▸ **WORK INSTRUCTION**
Count the lines below that include "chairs". Only the number should be given.

▸ **RAW DATA**
======
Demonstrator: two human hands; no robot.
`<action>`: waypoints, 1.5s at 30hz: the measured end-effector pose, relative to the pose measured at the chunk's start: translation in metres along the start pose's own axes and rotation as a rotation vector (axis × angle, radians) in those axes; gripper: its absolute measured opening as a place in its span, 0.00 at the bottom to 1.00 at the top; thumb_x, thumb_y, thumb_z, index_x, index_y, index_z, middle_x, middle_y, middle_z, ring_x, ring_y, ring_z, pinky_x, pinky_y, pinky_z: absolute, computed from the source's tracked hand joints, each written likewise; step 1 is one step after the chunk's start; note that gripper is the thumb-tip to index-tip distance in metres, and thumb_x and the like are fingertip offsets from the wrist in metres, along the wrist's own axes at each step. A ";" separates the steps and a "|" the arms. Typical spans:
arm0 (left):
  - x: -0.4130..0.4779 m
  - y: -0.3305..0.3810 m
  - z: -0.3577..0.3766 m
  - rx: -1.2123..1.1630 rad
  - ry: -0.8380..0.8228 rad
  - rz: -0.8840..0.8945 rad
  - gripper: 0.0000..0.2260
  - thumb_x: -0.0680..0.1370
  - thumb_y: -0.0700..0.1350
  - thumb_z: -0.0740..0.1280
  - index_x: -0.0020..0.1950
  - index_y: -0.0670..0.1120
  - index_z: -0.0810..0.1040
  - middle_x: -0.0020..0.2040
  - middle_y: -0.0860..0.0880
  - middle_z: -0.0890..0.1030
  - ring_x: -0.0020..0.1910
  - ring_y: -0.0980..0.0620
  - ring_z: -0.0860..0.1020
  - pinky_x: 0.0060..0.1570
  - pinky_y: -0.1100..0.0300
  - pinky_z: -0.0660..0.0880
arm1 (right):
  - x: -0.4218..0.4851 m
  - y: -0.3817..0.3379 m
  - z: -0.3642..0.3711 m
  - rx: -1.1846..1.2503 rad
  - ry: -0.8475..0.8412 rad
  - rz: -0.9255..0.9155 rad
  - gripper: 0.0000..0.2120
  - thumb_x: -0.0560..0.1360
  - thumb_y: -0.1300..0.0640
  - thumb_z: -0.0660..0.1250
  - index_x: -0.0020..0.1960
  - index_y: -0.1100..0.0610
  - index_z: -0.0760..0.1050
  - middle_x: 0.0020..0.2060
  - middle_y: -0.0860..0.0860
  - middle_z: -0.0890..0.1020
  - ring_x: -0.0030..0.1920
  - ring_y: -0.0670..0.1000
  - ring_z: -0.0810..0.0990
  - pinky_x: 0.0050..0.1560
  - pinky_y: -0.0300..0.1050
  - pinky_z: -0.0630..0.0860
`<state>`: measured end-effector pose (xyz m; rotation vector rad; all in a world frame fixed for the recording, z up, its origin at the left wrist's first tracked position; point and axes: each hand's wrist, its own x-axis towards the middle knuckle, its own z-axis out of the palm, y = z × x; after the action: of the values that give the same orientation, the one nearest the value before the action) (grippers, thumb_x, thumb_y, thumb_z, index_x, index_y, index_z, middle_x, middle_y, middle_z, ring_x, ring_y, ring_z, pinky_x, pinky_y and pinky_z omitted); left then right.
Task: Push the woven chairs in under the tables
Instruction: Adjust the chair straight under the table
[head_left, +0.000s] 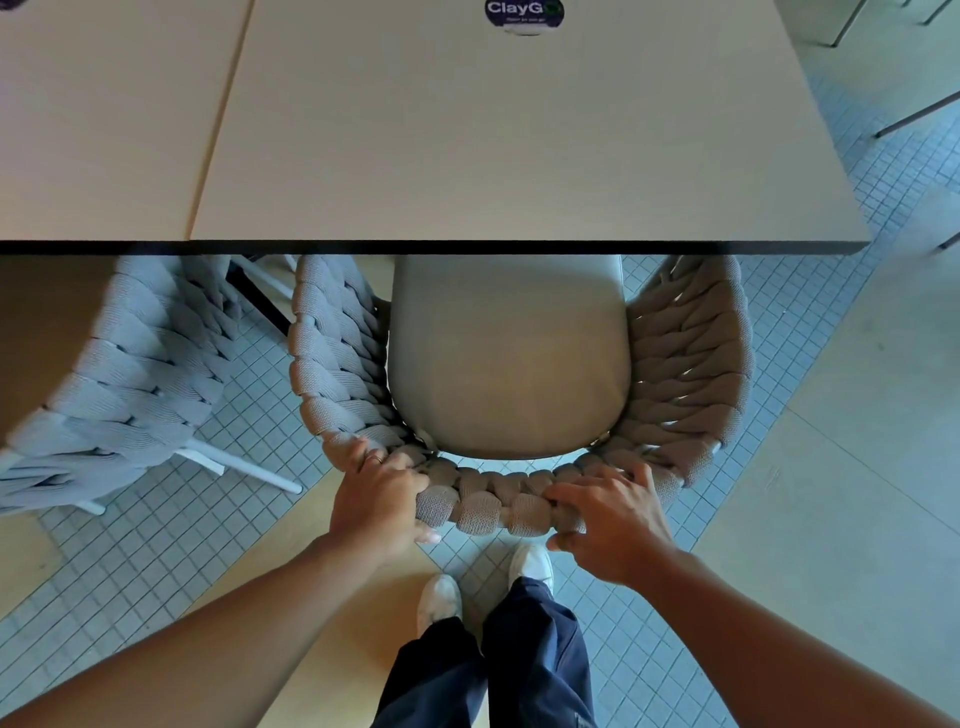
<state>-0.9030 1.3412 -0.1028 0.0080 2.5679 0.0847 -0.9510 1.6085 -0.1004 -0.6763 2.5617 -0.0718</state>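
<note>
Bare forearms (208, 639) come in from the bottom corners, with navy trouser legs (519, 665) and white sneakers (439, 597) between them, so this person is standing square behind the chair. Biggest thing around is the pale beige rectangular tabletop (519, 145) with the dark edge, butted against a second matching tabletop (104, 114) on its left. Next down in size is the beige rope-woven armchair (691, 364): the front of its smooth grey seat cushion (509, 364) is tucked under the table edge, but most of the seat and both curved arms are out over the small-tiled floor (130, 561). A blue-grey woven chair (119, 364) sits just beside it on the left. Looks to me like the push is mid-way. The next move is probably a straight, even shove forward, keeping clear of that neighbour chair and the table's legs, which I can't see from here. Hands now: the left hand (376, 506) is wrapped over the top of the woven back rail, fingers curled over and thumb underneath. The right hand (608, 519) has its fingers draped over the rail with the thumb low behind, so both are holding the chair, wrists roughly level. Small stuff: a dark round "ClayGo" sticker (524, 14) at the table's far side, and a thin ring (375, 459) on the left hand.
</note>
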 end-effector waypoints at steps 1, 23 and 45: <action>0.001 0.003 -0.001 -0.002 0.005 0.003 0.30 0.66 0.68 0.70 0.62 0.54 0.78 0.66 0.51 0.73 0.68 0.45 0.67 0.74 0.48 0.42 | 0.000 0.002 -0.002 -0.001 0.001 0.003 0.29 0.68 0.31 0.67 0.68 0.35 0.67 0.60 0.37 0.79 0.65 0.47 0.71 0.62 0.53 0.56; -0.008 -0.014 -0.004 -0.070 0.025 0.017 0.30 0.66 0.67 0.71 0.63 0.53 0.78 0.68 0.52 0.71 0.68 0.48 0.66 0.73 0.49 0.37 | 0.001 -0.015 0.010 0.046 0.089 0.031 0.28 0.63 0.31 0.71 0.61 0.36 0.74 0.51 0.40 0.83 0.57 0.50 0.76 0.59 0.52 0.58; -0.016 -0.015 0.003 -0.058 0.068 -0.031 0.29 0.66 0.69 0.69 0.62 0.56 0.78 0.66 0.55 0.74 0.64 0.51 0.69 0.69 0.49 0.51 | -0.004 -0.022 0.028 0.070 0.205 0.064 0.27 0.57 0.29 0.72 0.53 0.38 0.78 0.43 0.40 0.83 0.52 0.50 0.79 0.63 0.60 0.60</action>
<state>-0.8879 1.3257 -0.0971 -0.0570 2.6311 0.1504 -0.9247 1.5929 -0.1198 -0.5873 2.7596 -0.2186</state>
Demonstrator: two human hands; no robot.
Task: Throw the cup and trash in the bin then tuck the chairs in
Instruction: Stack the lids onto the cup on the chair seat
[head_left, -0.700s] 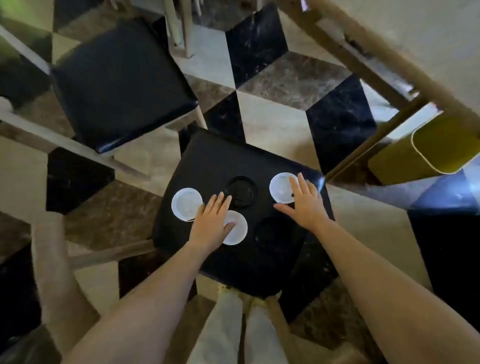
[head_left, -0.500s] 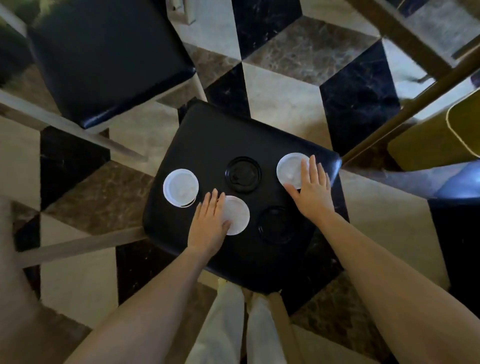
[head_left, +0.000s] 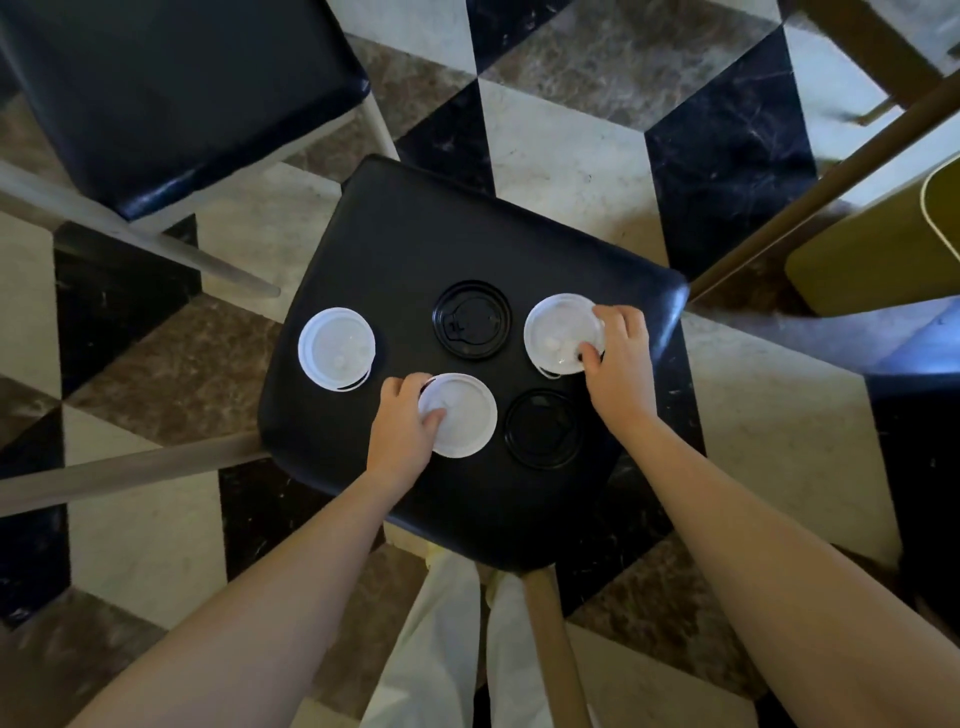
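Pickup step — your left hand (head_left: 402, 421) pinches the nearer round white plastic lid (head_left: 462, 415), right hand (head_left: 618, 358) grips the farther white lid (head_left: 556, 330); next, lift both.

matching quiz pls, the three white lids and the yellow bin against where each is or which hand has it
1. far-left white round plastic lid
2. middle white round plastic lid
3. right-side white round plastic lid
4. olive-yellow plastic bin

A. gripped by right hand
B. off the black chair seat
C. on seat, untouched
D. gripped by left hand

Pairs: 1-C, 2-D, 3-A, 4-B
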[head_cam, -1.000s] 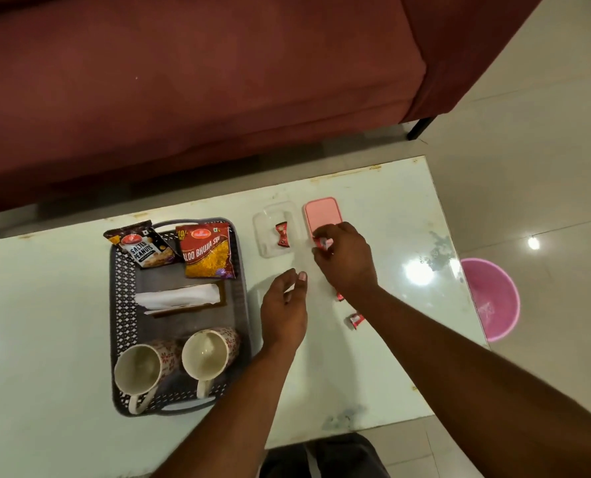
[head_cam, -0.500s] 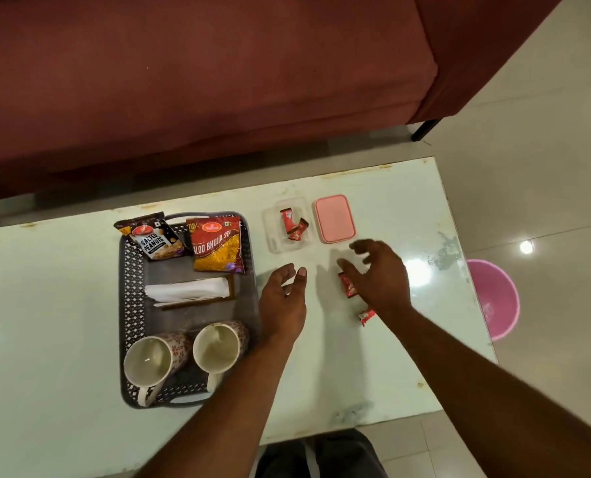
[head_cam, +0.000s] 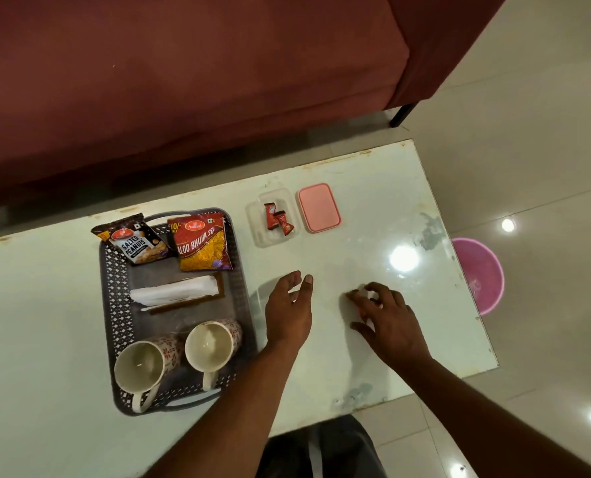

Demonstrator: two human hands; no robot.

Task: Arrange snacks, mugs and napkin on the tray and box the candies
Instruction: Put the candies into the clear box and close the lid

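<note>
Head view showed two red candies (head_cam: 277,219) lying in the clear box (head_cam: 257,232) at the far side of the table (head_cam: 373,201), its pink lid (head_cam: 319,207) just beside it. Your right hand (head_cam: 388,320) arched over the tabletop, hiding all beneath but a sliver of red; whether it gripped anything, I could not tell. Your left hand (head_cam: 288,312) was loose-fingered and empty beside the tray (head_cam: 109,305), which held two snack packets (head_cam: 201,243), a napkin (head_cam: 173,291) and two mugs (head_cam: 142,367).
</note>
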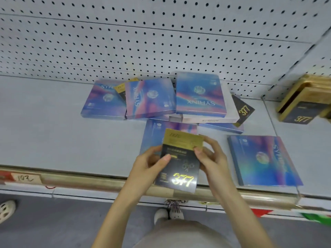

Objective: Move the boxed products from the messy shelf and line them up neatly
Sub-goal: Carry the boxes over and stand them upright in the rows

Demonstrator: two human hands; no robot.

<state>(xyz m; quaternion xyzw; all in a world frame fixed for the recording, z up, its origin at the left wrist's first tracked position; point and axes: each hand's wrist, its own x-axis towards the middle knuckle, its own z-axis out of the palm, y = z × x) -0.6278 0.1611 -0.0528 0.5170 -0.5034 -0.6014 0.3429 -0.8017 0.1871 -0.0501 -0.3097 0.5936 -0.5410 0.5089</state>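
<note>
Both hands hold one black-and-gold "377" box (180, 161) above the front edge of the shelf (53, 136). My left hand (148, 163) grips its left side, thumb on the face. My right hand (210, 154) pinches its upper right edge. Behind it, several iridescent blue-purple "SYRINX" boxes lie in a loose heap (199, 94), some overlapping, one flat just under the held box (155, 133). Another SYRINX box (263, 160) lies alone at the front right. Two more 377 boxes poke out of the heap, one at the right (243, 110) and one at the back left (121, 88).
A white pegboard wall (161, 42) backs the shelf. A thin wire divider (270, 119) separates the right bay, where black-and-gold 377 boxes (302, 102) stand packed together. The shelf's front rail carries a price tag (25, 178). A stranger's shoe (6, 210) shows on the floor at the left.
</note>
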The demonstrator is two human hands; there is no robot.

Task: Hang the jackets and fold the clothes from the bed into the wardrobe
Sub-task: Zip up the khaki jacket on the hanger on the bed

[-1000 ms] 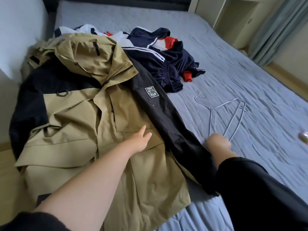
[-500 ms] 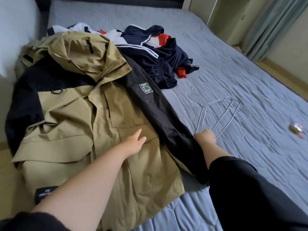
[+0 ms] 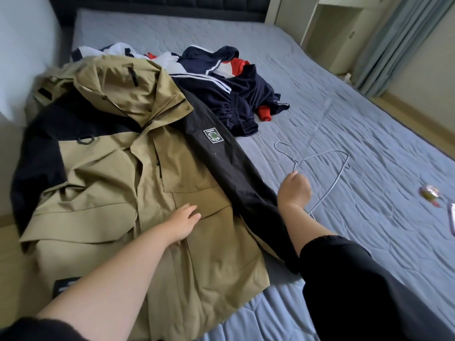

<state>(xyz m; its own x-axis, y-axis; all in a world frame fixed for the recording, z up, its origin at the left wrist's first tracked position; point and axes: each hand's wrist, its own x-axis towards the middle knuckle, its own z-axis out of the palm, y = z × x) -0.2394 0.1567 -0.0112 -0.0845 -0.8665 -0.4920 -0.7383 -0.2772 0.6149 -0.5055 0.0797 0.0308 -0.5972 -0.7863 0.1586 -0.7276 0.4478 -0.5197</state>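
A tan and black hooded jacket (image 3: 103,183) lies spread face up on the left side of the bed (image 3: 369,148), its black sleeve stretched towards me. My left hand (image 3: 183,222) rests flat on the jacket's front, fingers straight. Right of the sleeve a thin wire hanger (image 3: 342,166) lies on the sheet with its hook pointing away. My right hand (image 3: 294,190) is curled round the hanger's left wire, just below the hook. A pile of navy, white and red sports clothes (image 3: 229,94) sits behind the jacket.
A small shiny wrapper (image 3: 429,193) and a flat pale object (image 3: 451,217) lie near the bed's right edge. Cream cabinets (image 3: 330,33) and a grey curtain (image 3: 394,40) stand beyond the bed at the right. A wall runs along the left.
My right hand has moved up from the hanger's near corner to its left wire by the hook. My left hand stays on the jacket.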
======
▸ **RESPONSE TO THE TASK**
2